Provided records START
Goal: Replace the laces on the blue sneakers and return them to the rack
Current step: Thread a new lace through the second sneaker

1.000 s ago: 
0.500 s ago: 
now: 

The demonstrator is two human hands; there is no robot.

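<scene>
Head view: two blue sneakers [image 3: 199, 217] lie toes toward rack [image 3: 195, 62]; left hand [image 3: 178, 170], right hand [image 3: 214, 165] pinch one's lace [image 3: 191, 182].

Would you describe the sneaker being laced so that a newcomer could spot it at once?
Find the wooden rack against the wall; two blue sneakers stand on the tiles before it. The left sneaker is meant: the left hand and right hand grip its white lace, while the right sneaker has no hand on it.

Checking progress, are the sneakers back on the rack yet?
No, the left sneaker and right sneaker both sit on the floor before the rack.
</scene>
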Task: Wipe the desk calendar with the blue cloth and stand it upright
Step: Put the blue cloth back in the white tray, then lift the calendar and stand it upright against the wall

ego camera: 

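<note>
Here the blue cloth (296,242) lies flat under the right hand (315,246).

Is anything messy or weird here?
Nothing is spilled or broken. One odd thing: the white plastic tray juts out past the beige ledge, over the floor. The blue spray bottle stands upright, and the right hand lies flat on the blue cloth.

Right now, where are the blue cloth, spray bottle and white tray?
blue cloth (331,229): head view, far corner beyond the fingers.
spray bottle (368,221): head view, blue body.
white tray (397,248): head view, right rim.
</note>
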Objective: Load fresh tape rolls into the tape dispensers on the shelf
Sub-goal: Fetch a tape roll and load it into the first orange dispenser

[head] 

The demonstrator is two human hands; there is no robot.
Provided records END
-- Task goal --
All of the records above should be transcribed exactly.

-- Task answer --
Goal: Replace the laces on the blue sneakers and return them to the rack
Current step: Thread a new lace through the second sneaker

1.000 s ago: 
0.500 s ago: 
now: 

The demonstrator is two human hands; there is no robot.

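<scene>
Head view: two blue sneakers [image 3: 199, 217] lie toes toward rack [image 3: 195, 62]; left hand [image 3: 178, 170], right hand [image 3: 214, 165] pinch one's lace [image 3: 191, 182].

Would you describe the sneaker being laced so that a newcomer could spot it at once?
Find the wooden rack against the wall; two blue sneakers stand on the tiles before it. The left sneaker is meant: the left hand and right hand grip its white lace, while the right sneaker has no hand on it.

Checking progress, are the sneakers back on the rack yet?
No, the left sneaker and right sneaker both sit on the floor before the rack.
</scene>
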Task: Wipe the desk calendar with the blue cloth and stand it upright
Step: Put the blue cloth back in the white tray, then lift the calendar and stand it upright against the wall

ego camera: 

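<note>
Here the blue cloth (296,242) lies flat under the right hand (315,246).

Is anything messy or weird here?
Nothing is spilled or broken. One odd thing: the white plastic tray juts out past the beige ledge, over the floor. The blue spray bottle stands upright, and the right hand lies flat on the blue cloth.

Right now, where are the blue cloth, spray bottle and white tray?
blue cloth (331,229): head view, far corner beyond the fingers.
spray bottle (368,221): head view, blue body.
white tray (397,248): head view, right rim.
</note>
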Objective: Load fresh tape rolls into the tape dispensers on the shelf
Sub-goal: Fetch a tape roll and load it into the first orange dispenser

[head] 

The demonstrator is two human hands; there is no robot.

This answer leaves nothing further to address.